12. Une certaine catégorie de la population s’adonne au «
harcèlement des touristes », ce qui est susceptible de représenter un
grave danger pour l’économie du pays, dépendante de ce secteur, lequel
représente la troisième source de revenus de la nation.
13. Raúl Castro regrette les manquements au « devoir citoyen » et
les atteintes portées à la vie en communauté. Il fustige le tapage
diurne et nocturne, les tags sur les murs, le fait de jeter des déchets
sur la voie publique, la consommation d’alcool sur la voie publique et
la conduite en état d’ivresse, la dégradation de biens publics, faits de
plus en plus répandus au sein de la société.
14. Les manquements aux règles élémentaires d’hygiène, tel que
l’élevage de porcs en pleine ville, mettent en danger la santé de la
population.
15. La fraude dans les transports en commun est également un
phénomène préoccupant, à quoi s’ajoute le vol des recettes de vente de
tickets par les employés eux-mêmes.
16. Malgré un demi-siècle de Révolution et la mise en place d’un
système social basé sur la solidarité et l’aide aux plus vulnérables, le
président cubain constate que « l’on ignore les normes les plus
élémentaires d’éducation et de respect vis-à-vis des personnes âgées,
des femmes enceintes, des mères accompagnées d’enfants en bas âge et des
personnes souffrant d’un handicap ».
17. Le plus grave selon lui est que « tout cela se déroule sous notre nez, sans susciter le rejet et l’affrontement citoyens ».
18. L’éducation est l’une des grandes réussites du processus
révolutionnaire cubain et l’un des piliers de la cohésion sociale.
Néanmoins, ce secteur n’est pas exempt de critiques. Raúl Castro dénonce
l’implication de certains enseignants et de parents d’élèves dans des
cas de fraude académique, avec des conséquences néfastes pour la
société. « On sait que le foyer et l’école conforment le binôme sacré de
la formation de l’individu en fonction de la société et ces actes
représentent non seulement un préjudice social, mais également une grave
fissure de caractère familial et scolaire […]. La famille et l’école
doivent inculquer aux enfants le respects des règles de la société ».
19. Raúl Castro admet que même si la prévention et le travail
politique ont été privilégiés pour résoudre les problèmes plutôt que la
force coercitive de la loi, il convient de « reconnaitre que cela n’a
pas toujours été suffisant ».
20. Le président cubain reconnait que le fléau de la « corruption
administrative » touche les cadres et parfois même certains hauts
dirigeants.
21. « Nous avons reculé en terme de culture et de civisme citoyens », souligne Raúl Castro.

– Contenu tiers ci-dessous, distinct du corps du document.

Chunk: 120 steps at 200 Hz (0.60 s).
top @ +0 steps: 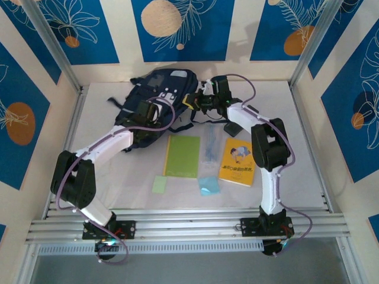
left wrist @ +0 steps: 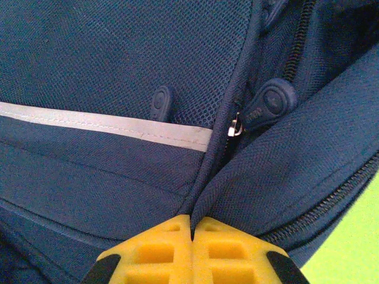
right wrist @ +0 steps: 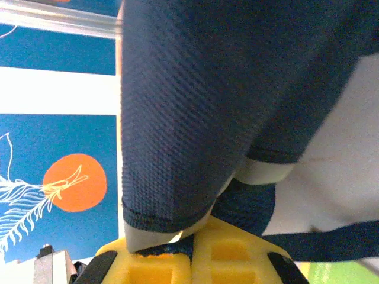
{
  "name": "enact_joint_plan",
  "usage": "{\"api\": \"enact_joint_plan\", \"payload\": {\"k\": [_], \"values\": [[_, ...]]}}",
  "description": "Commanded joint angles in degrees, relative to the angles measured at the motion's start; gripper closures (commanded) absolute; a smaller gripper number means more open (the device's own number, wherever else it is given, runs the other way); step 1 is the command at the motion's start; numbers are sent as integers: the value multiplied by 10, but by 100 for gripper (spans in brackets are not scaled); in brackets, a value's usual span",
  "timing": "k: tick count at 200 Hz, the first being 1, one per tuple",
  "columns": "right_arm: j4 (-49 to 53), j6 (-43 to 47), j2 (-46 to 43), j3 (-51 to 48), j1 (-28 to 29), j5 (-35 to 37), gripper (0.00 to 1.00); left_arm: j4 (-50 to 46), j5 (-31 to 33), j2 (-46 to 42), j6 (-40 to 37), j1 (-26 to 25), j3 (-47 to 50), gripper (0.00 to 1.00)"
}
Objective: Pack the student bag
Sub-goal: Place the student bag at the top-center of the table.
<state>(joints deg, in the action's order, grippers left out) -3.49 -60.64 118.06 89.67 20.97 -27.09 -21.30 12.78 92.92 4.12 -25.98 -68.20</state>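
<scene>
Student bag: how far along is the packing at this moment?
Early. Done: nothing looks packed. In hand: the left claw and right claw are both shut on fabric of the student bag. To go: the green notebook, yellow book and clear packet lie on the table.

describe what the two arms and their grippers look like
The left arm and right arm have white links with bulky black joints, and a lilac cable loops along each. The left gripper and right gripper have yellow fingers moulded with square recesses and black outer corners.
</scene>
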Motion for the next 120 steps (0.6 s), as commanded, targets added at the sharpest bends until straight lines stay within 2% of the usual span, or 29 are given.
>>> {"api": "enact_joint_plan", "payload": {"k": [1,23,41,53,69,78,100,120], "values": [[-6,-77,-66,-64,12,-17,100,77,51,52,-20,20,-31,100],[-75,-173,-97,-137,33,63,100,85,38,92,-21,18,-72,100],[-98,-237,-100,-154,40,111,100,70,24,101,-8,14,-97,100],[-101,-273,-98,-151,41,134,100,60,19,87,4,8,-96,87],[-93,-301,-96,-135,42,156,100,47,5,46,25,-6,-77,65],[-76,-306,-95,-118,43,164,100,41,-13,17,43,-13,-61,58],[-47,-308,-87,-77,49,169,100,38,-61,-51,113,-38,-12,56],[-48,-329,-68,-54,53,161,100,90,-112,-93,195,-62,47,57]]}}
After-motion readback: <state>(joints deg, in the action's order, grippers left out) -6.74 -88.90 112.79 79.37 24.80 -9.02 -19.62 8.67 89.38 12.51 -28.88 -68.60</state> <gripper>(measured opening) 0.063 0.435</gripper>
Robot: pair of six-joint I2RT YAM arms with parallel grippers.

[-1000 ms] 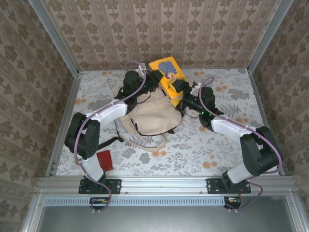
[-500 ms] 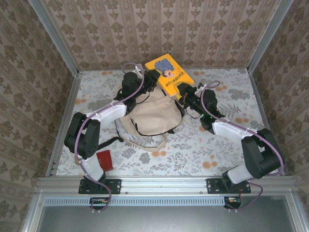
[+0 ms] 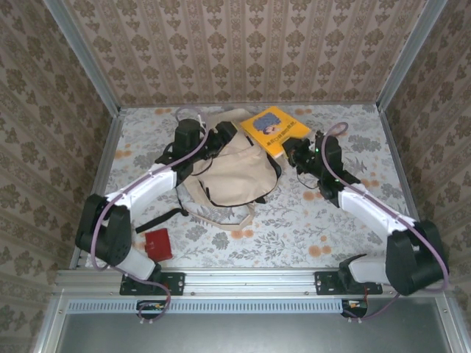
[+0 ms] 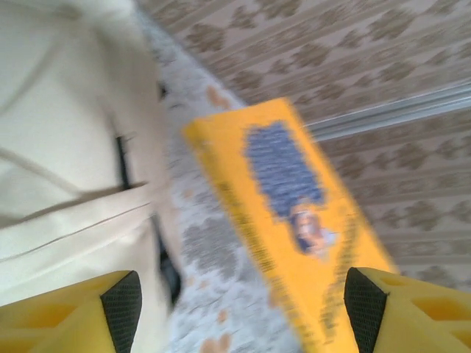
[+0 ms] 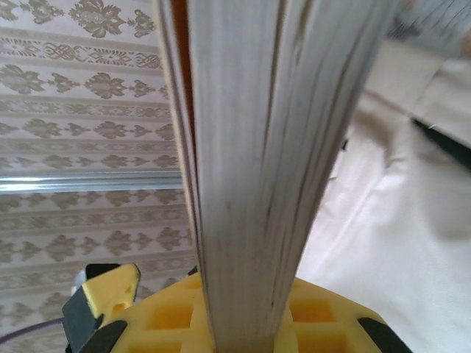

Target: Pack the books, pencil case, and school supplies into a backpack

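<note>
The cream backpack lies in the middle of the table, with its pale canvas on the left of the left wrist view. A yellow-orange book with a cartoon cover hangs tilted just right of the backpack's top. My right gripper is shut on its near corner. In the right wrist view the book's page edges stand upright between the jaws of my right gripper. My left gripper is open at the backpack's top edge, apart from the book, and nothing lies between its fingertips. The small red item lies at the front left.
Patterned walls with metal posts close in the table on three sides. A black-trimmed strap trails from the backpack toward the front left. Flowered tabletop lies open to the front right.
My left gripper has let go of the yellow book and drawn back to the left. My right gripper has shut on the book, and the book has shifted right of the backpack.
</note>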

22. « J’ai la sensation amère que nous sommes une société de plus en plus instruite, mais pas nécessairement plus cultivée ».
23. Le Président cubain fustige « le manque d’exigence, d’ordre et
de discipline », « l’absence de systématicité dans le travail dans les
différents niveaux de direction » et « le manque de respect de part des
entités de l’Etat de l’institutionnalité en vigueur ».
24. Comment est-il possible d’exiger alors de la population de
respecter les règles en vigueur, si l’Etat lui-même ne respecte pas la
loi, questionne Raúl Castro ?
25. A son habitude, Raúl Castro s’est montré direct, incisif et
implacable à l’égard des membres de son propre gouvernement : « Les
dirigeants, des instances nationales jusqu’à la base, doivent abandonner
la passivité et l’inertie dans leur conduite. Ils doivent cesser de
regarder ailleurs, alors que le problème se trouve sous leurs yeux ».